Le président de l’AFPS en garde à vue : il doit être remis en liberté immédiatement

https://www.france-palestine.org/Le-president-de-l-AFPS-en-garde-a-vue-il-doit-etre-remis-en-liberte

Ce mercredi 12 mai peu avant 19 heures, le président de l’Association France Palestine Solidarité (AFPS), Bertrand Heilbronn, 71 ans, a été arrêté à la sortie du Ministère de l’Europe et des où il avait été reçu par un conseiller du Ministre au sein d’une délégation comprenant des parlementaires, des représentants associatifs et syndicaux. 

Ironie de l’histoire : ce sont les policiers qui ont escorté la délégation jusqu’au lieu du rendez-vous, qui ont ensuite arrêté Bertrand Heilbronn à la sortie de l’entretien.

Nous exigeons sa remise en liberté immédiate !

L’AFPS avait fait une déclaration de manifestation appelant, dans le cadre du Collectif pour une paix juste et durable entre Palestiniens et Israéliens, à un rassemblement de soutien au peuple palestinien.

La préfecture de Paris, de manière totalement inédite, avait interdit ce rassemblement alors que jamais il n’y a eu le moindre problème pour les manifestations que nous avons toujours organisées en lien avec les autorités.

L’AFPS avait informé par tous moyens de l’interdiction.

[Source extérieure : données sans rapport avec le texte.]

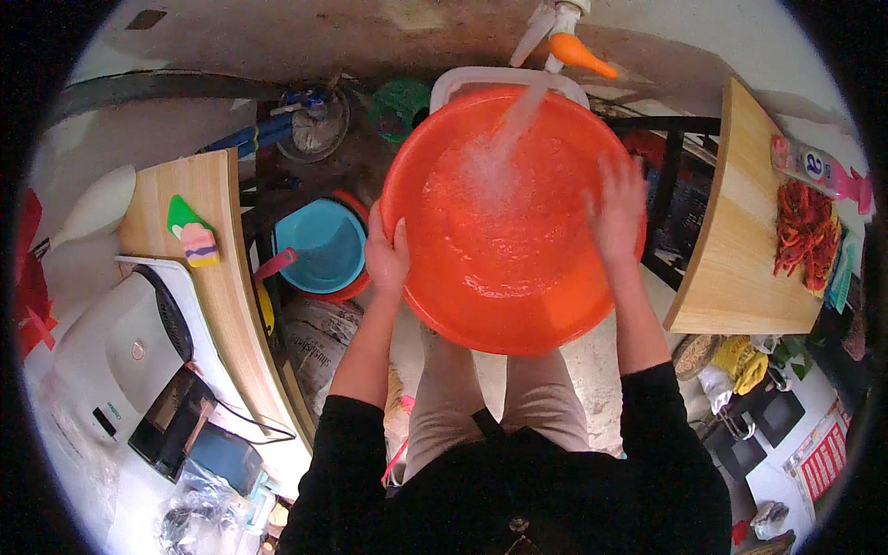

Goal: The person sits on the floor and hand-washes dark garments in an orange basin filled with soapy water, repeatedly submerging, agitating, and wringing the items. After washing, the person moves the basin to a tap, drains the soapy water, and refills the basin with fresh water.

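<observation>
Orange basin (499, 305) under running tap (564, 42), water streaming in, held above knees between two wooden counters. Left hand (386, 254) gripping left rim, fingers curled over edge. Right hand (618, 208) inside at right wall, fingers spread flat, blurred. Blue bucket (319, 245) on floor just left.

On the right-hand wooden worktop (740, 250), a slim pink and white packet (819, 169) with a printed label lies at the far edge. Low on the right, a red and white printed card (821, 460) lies flat. Under the left worktop, a grey printed sack (314, 344) sits beside the person's leg.
</observation>
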A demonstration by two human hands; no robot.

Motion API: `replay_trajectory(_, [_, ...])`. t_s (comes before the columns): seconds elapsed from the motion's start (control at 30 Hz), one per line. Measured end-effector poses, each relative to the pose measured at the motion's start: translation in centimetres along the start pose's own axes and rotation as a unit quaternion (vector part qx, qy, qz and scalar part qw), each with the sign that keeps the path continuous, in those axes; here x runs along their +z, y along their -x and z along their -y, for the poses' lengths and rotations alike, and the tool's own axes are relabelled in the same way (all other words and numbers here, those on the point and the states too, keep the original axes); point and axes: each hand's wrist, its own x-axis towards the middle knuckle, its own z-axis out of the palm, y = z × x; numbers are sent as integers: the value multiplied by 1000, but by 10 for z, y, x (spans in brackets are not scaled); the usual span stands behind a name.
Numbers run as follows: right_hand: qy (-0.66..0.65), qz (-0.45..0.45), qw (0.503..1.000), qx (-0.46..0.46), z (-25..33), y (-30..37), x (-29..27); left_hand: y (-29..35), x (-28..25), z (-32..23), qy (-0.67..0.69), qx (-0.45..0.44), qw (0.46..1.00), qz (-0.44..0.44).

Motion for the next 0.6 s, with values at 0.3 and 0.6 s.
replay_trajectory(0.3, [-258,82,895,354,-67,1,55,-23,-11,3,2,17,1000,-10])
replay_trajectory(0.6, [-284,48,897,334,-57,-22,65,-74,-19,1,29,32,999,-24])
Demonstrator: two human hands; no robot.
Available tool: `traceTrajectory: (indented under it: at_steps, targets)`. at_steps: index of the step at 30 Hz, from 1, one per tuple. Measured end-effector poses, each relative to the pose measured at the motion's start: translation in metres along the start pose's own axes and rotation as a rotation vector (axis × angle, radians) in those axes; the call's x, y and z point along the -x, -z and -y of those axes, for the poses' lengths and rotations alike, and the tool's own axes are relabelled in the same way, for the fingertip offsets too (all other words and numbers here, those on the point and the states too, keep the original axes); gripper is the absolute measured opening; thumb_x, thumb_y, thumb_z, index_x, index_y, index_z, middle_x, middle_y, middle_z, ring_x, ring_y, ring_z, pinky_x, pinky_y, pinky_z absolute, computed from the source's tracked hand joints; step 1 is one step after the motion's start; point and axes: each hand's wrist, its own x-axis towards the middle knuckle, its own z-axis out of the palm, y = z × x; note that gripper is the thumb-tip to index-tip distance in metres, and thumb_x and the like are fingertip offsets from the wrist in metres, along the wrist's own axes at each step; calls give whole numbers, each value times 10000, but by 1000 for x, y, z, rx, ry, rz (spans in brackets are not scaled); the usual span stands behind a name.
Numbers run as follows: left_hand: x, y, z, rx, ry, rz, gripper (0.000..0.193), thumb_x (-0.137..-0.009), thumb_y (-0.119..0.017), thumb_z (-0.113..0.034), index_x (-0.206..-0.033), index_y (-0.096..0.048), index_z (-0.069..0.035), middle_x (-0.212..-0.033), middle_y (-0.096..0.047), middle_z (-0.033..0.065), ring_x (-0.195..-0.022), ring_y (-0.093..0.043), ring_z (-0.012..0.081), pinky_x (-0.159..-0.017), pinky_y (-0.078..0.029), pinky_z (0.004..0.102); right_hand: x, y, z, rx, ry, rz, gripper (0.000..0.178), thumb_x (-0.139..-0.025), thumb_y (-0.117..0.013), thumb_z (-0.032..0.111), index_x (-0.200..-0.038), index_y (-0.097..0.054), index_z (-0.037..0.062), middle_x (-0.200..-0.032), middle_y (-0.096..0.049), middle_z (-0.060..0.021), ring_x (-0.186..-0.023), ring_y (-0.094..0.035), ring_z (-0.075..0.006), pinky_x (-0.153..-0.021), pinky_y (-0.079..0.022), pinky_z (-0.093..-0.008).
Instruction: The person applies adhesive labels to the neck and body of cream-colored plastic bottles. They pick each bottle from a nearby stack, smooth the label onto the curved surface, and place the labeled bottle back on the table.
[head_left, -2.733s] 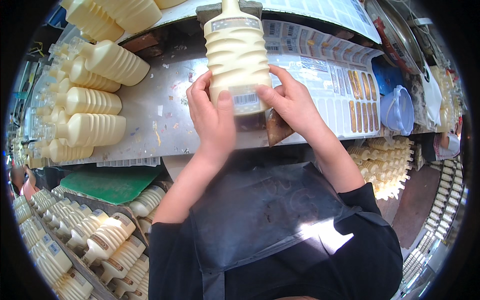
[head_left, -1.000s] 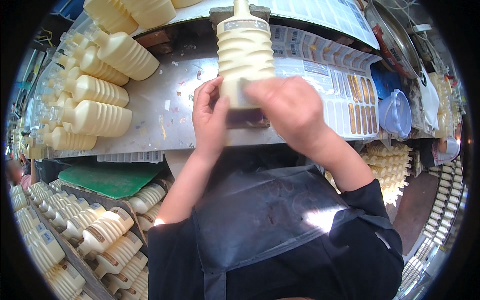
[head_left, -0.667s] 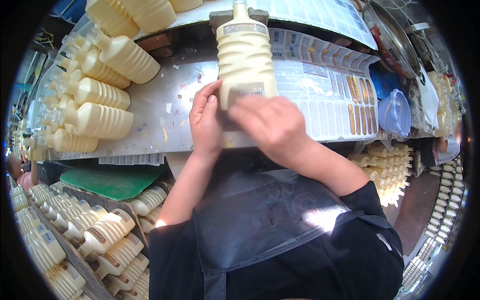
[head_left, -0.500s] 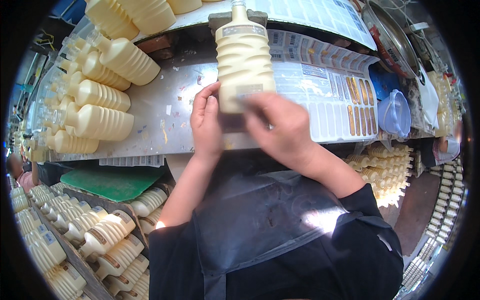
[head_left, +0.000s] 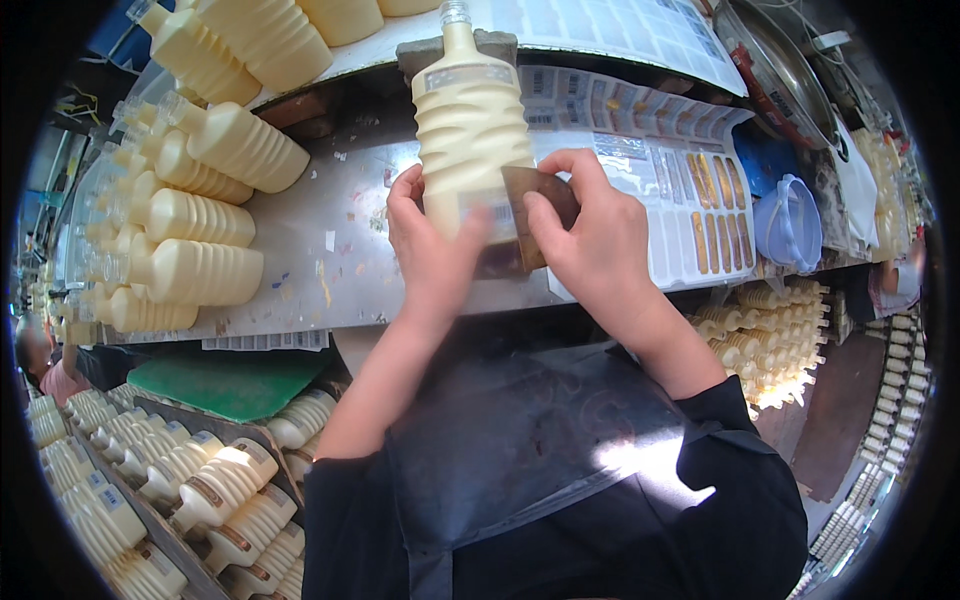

Bertrand Heilbronn et les responsables d’associations étaient présents pour informer ceux qui se présentaient de l’interdiction et faire en sorte que les choses se passent le mieux possible.

De fait, à part la restriction de la liberté d’expression, les choses se sont passées sans aucun problème : aucun trouble à l’ordre public. 

Quel est ce pouvoir qui cueille à la sortie d’un ministère le président d’une association défendant le droit et les droits humains, juste après l’avoir reçu, lui signifie sa garde à vue, le menotte à un banc à son arrivée au commissariat ?

L’interdiction de cette manifestation nous amenait à dire – ce que nous savions déjà – que la liberté d’expression et les libertés publiques sont en danger dans notre pays, mais cette arrestation nous amène à dire qu’un seuil a été franchi.

Demain, dans la semaine, la semaine prochaine, les groupes locaux de l’Association France Palestine Solidarité, aux côtés de leurs partenaires, organisent des rassemblements de solidarité avec les Palestiniens de Jérusalem, de Gaza qui sont sous le feu de l’armée d’occupation israélienne. Ce ne sont pas des méthodes dictatoriales qui nous empêcherons de le faire. 

Si les inconditionnels du gouvernement israélien pensent nous faire taire et nous intimider avec de tels procédés, ils se trompent. 

Nous sommes du côté du droit, ils le savent et c’est ce qui fait notre force. Nous exigeons la remise en liberté immédiate du président de notre association.